(Work required) From the listing below, reproduce word for word the part that opens with the line containing "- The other" and closes with the line containing "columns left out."; reproduce nothing else.

(Material provided)

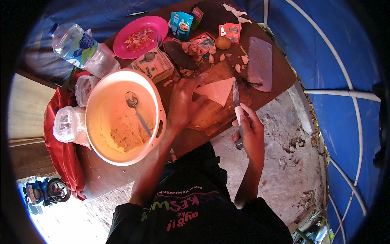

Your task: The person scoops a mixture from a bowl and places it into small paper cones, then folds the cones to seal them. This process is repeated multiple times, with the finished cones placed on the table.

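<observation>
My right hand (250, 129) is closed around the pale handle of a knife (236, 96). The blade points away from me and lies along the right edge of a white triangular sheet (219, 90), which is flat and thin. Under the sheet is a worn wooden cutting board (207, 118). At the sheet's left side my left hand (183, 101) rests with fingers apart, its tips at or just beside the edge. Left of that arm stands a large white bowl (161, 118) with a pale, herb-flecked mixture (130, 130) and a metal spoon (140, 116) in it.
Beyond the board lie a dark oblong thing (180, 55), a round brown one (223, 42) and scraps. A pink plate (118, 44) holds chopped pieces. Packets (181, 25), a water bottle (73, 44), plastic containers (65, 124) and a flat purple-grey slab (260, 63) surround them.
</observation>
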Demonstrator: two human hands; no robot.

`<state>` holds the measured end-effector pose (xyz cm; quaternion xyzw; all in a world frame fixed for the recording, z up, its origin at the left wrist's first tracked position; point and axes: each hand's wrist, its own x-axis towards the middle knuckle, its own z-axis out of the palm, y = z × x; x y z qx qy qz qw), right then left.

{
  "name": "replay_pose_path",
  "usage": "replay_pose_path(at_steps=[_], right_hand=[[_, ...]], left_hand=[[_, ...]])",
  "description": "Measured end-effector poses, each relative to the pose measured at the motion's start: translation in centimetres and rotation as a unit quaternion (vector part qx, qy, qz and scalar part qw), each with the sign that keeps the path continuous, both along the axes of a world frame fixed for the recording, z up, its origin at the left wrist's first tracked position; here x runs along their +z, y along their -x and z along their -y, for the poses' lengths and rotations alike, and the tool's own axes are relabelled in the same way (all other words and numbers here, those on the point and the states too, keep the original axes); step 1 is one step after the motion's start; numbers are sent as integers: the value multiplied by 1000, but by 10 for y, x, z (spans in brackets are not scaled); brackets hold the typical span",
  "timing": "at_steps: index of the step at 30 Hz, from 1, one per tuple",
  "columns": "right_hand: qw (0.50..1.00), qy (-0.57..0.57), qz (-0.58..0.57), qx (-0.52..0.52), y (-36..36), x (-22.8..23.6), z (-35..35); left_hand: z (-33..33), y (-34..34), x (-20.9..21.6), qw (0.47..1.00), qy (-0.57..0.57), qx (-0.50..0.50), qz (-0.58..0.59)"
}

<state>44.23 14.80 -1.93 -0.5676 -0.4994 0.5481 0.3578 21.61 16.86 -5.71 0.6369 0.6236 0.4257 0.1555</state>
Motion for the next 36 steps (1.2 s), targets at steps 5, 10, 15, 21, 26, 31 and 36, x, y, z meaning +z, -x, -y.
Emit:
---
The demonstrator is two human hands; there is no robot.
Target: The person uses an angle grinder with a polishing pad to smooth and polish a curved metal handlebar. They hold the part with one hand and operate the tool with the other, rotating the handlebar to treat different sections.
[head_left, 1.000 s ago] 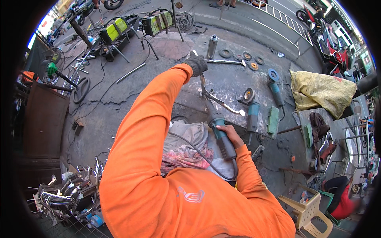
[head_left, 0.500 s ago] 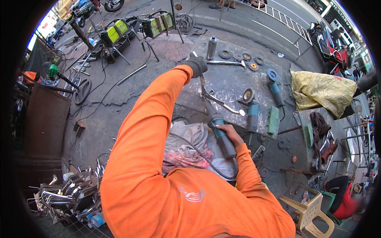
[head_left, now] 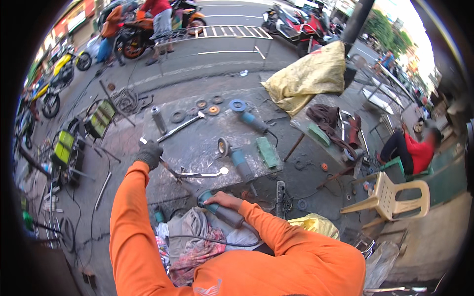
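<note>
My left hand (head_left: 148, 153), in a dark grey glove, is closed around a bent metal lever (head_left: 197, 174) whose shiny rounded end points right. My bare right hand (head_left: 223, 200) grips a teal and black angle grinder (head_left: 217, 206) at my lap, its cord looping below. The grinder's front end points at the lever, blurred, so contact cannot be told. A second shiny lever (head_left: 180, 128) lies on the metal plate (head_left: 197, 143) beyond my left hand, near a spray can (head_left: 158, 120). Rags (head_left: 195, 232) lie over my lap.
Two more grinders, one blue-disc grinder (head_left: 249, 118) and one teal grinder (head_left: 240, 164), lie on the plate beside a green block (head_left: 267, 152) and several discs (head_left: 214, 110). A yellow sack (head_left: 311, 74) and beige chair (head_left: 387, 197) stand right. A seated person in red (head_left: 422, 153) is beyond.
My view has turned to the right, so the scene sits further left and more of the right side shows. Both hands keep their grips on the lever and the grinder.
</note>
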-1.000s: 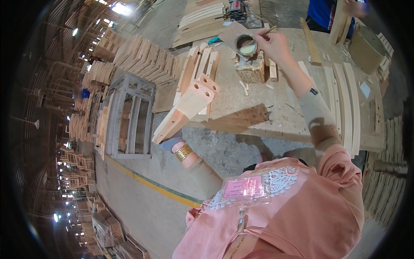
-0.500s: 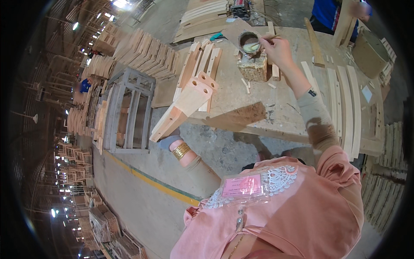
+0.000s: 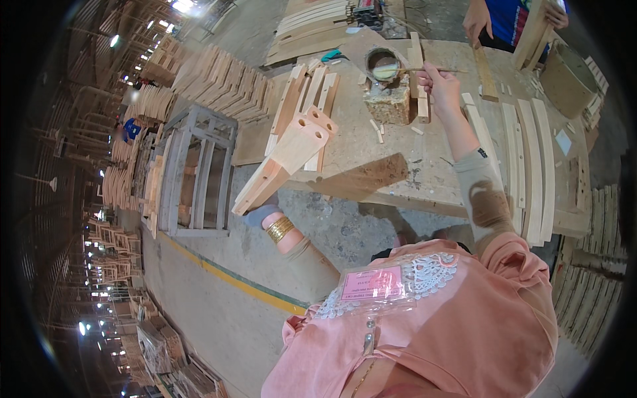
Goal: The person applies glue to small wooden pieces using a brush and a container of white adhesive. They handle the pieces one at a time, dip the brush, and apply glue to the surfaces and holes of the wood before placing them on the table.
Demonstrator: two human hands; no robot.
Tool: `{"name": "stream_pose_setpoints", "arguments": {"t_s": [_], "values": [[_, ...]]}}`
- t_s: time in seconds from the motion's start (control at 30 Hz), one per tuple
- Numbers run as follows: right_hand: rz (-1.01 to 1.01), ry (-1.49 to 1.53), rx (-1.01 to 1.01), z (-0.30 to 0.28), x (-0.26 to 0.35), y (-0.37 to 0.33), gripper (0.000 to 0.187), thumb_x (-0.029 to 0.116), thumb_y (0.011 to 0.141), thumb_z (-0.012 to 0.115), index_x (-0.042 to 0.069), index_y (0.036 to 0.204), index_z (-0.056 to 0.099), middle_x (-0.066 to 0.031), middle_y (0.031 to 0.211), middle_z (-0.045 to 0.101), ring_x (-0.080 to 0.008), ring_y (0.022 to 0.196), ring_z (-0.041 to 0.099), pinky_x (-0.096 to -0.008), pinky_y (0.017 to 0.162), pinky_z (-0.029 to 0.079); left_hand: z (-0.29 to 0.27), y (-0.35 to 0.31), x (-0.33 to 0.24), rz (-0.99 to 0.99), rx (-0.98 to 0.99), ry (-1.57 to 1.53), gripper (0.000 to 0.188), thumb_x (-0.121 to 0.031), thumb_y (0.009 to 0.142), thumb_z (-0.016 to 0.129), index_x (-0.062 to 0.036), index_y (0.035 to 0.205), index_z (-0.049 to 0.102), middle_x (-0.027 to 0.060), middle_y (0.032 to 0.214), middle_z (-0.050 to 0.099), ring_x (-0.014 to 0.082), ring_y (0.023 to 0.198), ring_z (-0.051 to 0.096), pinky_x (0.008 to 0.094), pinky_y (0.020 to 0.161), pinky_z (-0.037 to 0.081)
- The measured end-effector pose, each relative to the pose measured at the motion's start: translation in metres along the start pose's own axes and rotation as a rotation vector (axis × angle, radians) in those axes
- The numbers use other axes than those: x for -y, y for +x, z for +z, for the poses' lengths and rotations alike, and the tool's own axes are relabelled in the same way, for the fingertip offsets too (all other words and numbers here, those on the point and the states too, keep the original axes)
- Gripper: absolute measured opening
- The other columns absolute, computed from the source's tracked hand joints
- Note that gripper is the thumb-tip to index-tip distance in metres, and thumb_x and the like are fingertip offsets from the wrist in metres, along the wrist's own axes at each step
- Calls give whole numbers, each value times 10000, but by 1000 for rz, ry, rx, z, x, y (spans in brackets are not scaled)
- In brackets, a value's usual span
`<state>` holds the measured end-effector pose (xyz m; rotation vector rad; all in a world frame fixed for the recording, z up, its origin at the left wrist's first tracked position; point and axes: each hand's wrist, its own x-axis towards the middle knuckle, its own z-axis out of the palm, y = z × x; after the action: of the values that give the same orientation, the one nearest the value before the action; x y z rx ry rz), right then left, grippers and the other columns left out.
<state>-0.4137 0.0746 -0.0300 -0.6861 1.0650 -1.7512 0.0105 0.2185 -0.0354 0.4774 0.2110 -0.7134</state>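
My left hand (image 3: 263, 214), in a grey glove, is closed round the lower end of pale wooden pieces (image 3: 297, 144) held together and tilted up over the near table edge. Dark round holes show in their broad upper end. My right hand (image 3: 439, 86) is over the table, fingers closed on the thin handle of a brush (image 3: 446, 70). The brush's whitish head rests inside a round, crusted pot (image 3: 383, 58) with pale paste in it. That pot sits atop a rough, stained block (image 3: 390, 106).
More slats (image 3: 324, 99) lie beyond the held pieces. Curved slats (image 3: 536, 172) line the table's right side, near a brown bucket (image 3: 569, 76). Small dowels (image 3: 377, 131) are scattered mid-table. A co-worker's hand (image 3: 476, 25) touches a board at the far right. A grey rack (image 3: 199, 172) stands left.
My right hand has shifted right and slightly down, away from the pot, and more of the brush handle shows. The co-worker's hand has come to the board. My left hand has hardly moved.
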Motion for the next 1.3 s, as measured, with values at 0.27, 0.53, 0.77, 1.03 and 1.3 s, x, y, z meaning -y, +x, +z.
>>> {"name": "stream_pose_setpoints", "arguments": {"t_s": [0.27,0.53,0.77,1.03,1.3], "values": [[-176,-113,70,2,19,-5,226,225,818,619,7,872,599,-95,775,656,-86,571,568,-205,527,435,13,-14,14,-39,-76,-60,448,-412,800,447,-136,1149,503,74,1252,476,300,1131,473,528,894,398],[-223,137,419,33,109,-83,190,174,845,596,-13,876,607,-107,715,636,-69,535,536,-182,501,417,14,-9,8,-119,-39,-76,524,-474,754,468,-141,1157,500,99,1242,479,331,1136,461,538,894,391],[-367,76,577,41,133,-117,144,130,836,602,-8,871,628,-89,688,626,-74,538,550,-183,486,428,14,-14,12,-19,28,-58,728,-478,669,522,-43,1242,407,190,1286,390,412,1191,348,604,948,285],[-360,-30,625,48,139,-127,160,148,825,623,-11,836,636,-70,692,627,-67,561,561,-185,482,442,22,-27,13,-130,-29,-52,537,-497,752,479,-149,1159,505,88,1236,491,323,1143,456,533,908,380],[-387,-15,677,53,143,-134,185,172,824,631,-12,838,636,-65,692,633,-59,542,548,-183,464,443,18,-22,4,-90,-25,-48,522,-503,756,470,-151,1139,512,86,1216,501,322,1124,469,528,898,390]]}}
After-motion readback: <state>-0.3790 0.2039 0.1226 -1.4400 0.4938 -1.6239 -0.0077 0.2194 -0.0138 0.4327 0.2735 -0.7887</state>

(Written reply)
- The other columns absolute, computed from the source's tracked hand joints
- Note that gripper is the thumb-tip to index-tip distance in metres, and thumb_x and the like are fingertip offsets from the wrist in metres, along the wrist's own axes at each step
- Calls give whole numbers, each value times 10000, but by 1000 for rz, ry, rx, z, x, y (spans in brackets are not scaled)
- In brackets, a value's usual span
`<state>` holds the measured end-effector pose (xyz m; rotation vector rad; all in a world frame fixed for the recording, z up, its origin at the left wrist's first tracked position; point and axes: each hand's wrist, its own x-axis towards the middle knuckle, its own z-axis out of the palm, y = z × x; after the action: of the values that give the same orientation, the one nearest the value before the action; x y z rx ry rz), right then left, grippers and the other columns left out.

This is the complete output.